Op de brug stond een man te kijken naar de onder hem voorbij rijdende lijkwagens. De verslaggever liep naar hem toe en vroeg waarom hij er was. De man vertelde over eerbetoon, verwerking en respect. Daarna zei hij: ‘Zoiets maak je maar één keer in je leven mee’.

Dit is een gewaagd stukje. Want dit stukje gaat over hoe lekker het is om verdrietig te zijn. En meer nog: om verdrietig te zijn met heel veel andere mensen.
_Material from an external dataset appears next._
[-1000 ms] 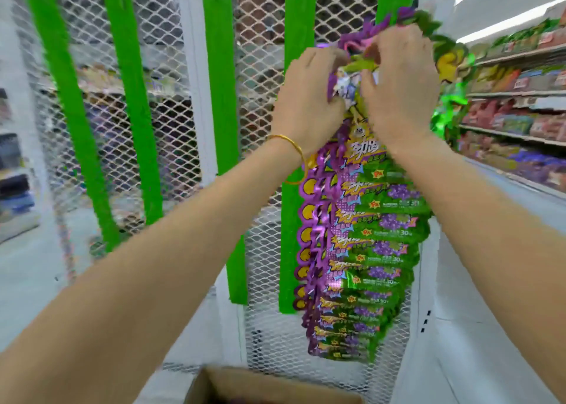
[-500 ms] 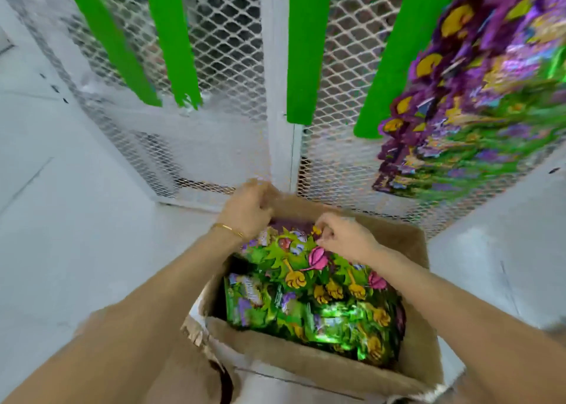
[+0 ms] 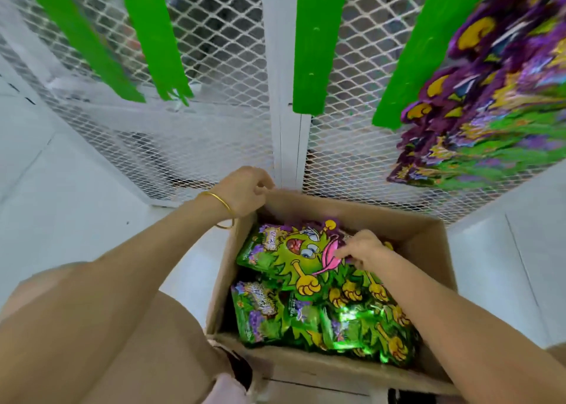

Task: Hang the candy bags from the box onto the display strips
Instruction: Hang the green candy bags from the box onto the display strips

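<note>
An open cardboard box (image 3: 407, 220) stands on the floor, filled with green candy bags (image 3: 291, 259) printed with a cartoon monster. My right hand (image 3: 363, 249) is inside the box, and its fingers pinch the top bag by the pink tongue. My left hand (image 3: 245, 192), with a gold bangle on the wrist, curls its fingers on the box's far left corner. Above hang green display strips (image 3: 309, 42). A strip at the upper right carries a column of hung candy bags (image 3: 490, 112) in purple and green.
White wire-mesh panels (image 3: 214, 134) with a white post (image 3: 281, 97) stand right behind the box. Other bare green strips (image 3: 153, 36) hang at the left. White floor tiles (image 3: 76, 189) lie to the left and right. My knee (image 3: 137, 357) sits beside the box.
One second ago both hands were up at the hung bags. They dropped to the box. Since half a second ago my right hand has settled on the top bag, and the left stays at the corner.
</note>
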`<act>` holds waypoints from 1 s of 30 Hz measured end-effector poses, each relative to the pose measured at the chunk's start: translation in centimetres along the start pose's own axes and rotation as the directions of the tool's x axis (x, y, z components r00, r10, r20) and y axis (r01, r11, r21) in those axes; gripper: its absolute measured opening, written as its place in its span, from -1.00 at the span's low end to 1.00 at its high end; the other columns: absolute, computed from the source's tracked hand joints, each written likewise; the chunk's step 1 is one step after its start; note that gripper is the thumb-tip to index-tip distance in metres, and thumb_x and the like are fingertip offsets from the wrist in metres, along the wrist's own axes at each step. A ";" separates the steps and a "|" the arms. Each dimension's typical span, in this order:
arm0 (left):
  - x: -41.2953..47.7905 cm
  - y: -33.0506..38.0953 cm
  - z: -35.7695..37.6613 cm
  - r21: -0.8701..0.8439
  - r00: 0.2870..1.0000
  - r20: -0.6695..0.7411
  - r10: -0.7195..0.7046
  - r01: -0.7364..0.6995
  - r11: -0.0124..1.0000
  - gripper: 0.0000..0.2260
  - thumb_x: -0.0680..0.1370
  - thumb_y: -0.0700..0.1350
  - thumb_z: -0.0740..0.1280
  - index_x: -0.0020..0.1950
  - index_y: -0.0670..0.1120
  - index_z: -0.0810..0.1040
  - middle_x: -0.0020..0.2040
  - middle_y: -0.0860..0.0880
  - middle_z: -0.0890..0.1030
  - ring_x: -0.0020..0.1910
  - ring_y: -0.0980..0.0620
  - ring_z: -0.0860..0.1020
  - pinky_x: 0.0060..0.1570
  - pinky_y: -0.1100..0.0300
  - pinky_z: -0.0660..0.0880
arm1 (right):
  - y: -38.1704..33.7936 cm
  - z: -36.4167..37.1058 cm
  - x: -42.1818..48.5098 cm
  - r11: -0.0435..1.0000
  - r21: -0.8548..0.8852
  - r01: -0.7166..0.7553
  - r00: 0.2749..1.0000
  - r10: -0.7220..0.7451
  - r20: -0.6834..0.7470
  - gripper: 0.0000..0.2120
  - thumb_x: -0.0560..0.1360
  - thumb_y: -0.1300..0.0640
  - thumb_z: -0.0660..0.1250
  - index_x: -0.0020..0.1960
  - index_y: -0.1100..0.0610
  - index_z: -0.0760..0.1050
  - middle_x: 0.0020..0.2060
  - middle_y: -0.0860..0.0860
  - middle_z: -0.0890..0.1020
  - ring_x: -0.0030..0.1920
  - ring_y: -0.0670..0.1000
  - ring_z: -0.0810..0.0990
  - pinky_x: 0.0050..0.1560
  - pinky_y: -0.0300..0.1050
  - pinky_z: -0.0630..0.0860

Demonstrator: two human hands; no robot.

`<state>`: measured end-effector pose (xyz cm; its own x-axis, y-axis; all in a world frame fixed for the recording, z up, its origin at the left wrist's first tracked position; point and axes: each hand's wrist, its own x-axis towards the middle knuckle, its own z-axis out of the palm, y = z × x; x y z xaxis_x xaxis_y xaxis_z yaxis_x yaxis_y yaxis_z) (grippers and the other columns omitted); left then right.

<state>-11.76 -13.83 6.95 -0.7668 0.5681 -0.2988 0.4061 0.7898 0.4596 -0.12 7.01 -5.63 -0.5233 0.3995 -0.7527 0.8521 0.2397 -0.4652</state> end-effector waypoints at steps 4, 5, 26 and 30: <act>-0.4 2.5 0.7 0.038 0.994 0.029 0.107 -0.108 0.993 -0.61 0.50 -0.24 0.26 0.33 -0.14 0.41 0.30 -0.16 0.42 0.28 -0.09 0.39 0.20 0.23 0.27 | -1.7 -2.0 -4.2 0.954 0.275 0.116 0.984 -0.149 0.100 -0.81 0.39 0.40 0.39 -0.16 0.17 0.46 -0.38 0.04 0.51 -0.41 -0.05 0.45 -0.55 -0.31 0.40; -0.7 3.0 0.9 0.045 0.988 0.029 0.152 -0.153 0.987 -0.56 0.49 -0.20 0.30 0.37 -0.11 0.36 0.33 -0.16 0.38 0.32 -0.10 0.35 0.26 0.20 0.25 | -2.4 -2.5 -5.6 0.932 0.318 0.172 0.968 -0.220 0.121 -0.79 0.41 0.41 0.37 -0.04 0.18 0.48 -0.36 0.03 0.53 -0.41 -0.06 0.47 -0.53 -0.30 0.42; -3.1 11.9 -1.0 -0.319 0.857 -0.445 0.259 -0.422 0.849 -0.76 0.49 -0.24 0.34 -0.24 0.01 0.34 -0.32 0.04 0.43 -0.33 0.10 0.41 -0.30 0.33 0.35 | -5.9 -13.4 -17.9 0.614 -0.187 0.767 0.607 -0.788 -0.102 -0.86 0.40 0.25 0.44 -0.20 0.07 0.51 -0.36 -0.09 0.47 -0.36 -0.19 0.44 -0.39 -0.46 0.31; -0.9 14.5 -1.3 -0.395 0.851 -0.496 0.172 -0.398 0.828 -0.89 0.50 -0.18 0.34 -0.06 -0.08 0.42 -0.16 0.02 0.50 -0.14 0.05 0.49 -0.15 0.39 0.40 | -5.3 -15.4 -15.7 0.639 -0.307 0.705 0.627 -0.764 -0.150 -0.69 0.42 0.12 0.44 -0.01 0.35 0.53 -0.32 -0.03 0.41 -0.31 -0.11 0.37 -0.40 -0.26 0.20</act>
<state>-5.83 -3.22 14.94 -0.8295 0.5045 0.2396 0.4446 0.3370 0.8299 3.64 13.07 15.86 -0.9787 0.1998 -0.0469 0.1771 0.7066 -0.6851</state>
Begrijp me goed. Het is gruwelijk wat er is gebeurd en het verdriet dat zo ongeveer zestien miljoen mensen voelen is echt en oprecht. Kent u niet iemand die om het leven kwam bij die onzinnige oorlogsdaad, dan kent u wel iemand die iemand kent.

Dat hakt er in.

Juist daarom is het fijn uw verdriet te delen met anderen. Om gelijkgestemden op te zoeken. Mensen die, net als u, hun profielfoto op Twitter zwart maken. Of die op Facebook vervangen door een zwart lintje. U krijgt warme reacties op die tijdelijke plaatjes. ‘Respect’, schrijft iemand. ‘Heel veel respect’, schrijft een ander. En als u vertelt dat u iemand kent die iemand kent die om het leven kwam, dan wenst een bekende u veel sterkte. ‘Als ik iets voor je kan doen, laat het weten.’
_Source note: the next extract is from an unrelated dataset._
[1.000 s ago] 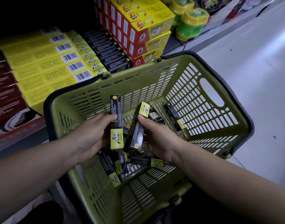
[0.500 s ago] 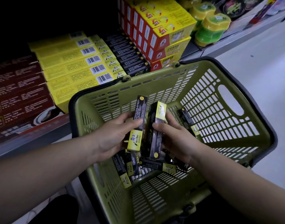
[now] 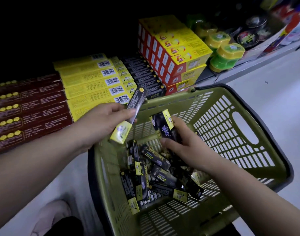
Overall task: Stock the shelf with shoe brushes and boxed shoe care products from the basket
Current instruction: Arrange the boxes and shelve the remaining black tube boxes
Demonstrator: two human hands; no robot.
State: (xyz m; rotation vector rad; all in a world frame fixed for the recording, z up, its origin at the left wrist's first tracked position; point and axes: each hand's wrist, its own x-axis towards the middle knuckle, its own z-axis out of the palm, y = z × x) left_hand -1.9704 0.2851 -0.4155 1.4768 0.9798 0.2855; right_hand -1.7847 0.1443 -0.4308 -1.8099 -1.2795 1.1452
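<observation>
Our left hand (image 3: 103, 123) pinches one black-and-yellow box (image 3: 130, 114), tilted above the basket (image 3: 171, 99) rim on the shelf side. Our right hand (image 3: 185, 147) grips a second box (image 3: 164, 126) inside the basket, over a loose pile of boxes (image 3: 156, 176). The basket is just beside a low shelf (image 3: 230, 73), over pale floor (image 3: 268, 92). The shelf, dark at back, holds maroon boxes (image 3: 26, 108), yellow boxes (image 3: 91, 82), red-yellow cartons (image 3: 176, 53) and green tubs (image 3: 225, 55).
</observation>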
Ik zag minister Timmermans in de vergaderzaal van de VN en was onder de indruk. Ik kreeg een brok in mijn keel toen hij vertelde over de laatste momenten van de slachtoffers. Dat ik een dag later hoorde dat de minister een beetje met zijn fantasie op de loop was gegaan, vond ik bijna jammer. De slachtoffers hebben geen moment beseft wat hen ging overkomen. Ze waren op slag dood. Dat is een troost voor de nabestaanden, maar voor mij was het beeld dat Timmermans schetste pijnlijk en plezierig aangrijpend. Een excuus om een traantje weg te pinken. Ik wilde bijna dat het waar was wat hij iets te vrijelijk had bedacht. Bijna.
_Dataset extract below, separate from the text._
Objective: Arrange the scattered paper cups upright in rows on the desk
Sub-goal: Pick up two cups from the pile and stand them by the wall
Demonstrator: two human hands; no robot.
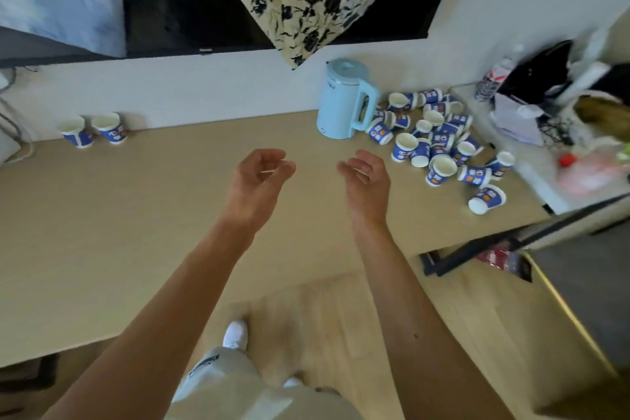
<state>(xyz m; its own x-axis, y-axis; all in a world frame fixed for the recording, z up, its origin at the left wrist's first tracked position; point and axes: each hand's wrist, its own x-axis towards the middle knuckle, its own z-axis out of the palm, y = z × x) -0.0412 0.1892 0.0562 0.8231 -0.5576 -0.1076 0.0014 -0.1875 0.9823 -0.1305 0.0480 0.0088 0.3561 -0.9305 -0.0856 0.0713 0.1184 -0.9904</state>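
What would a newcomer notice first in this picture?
The heap of blue-and-white paper cups, mostly toppled, lies at the right end of the desk beside a light blue kettle. Two cups stand upright at the far left. The left hand and right hand hover empty over the middle.

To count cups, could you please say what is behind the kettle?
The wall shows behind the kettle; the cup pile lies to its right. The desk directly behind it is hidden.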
Volgende week ga ik met vrouw en jongste op vakantie naar een buitenland. En ik stel me nu al voor hoe het daar gaat. Dat ik daar ’s avonds op een terrasje een vino verde drink (inderdaad, Portugal) en dat de ober hoort dat we uit Holland komen. Hij zal zijn hand even op mijn schouder leggen, me recht in de ogen kijken, op zijn onderlip bijten en hij zal zoiets zeggen als ‘Mucho respecto’. Ik pers mijn lippen op elkaar, knik, verman me en mompel een dankjewel.

Zoiets maak je maar één keer in je leven mee, zeg ik tegen mijn vrouw en bestel nog een glaasje.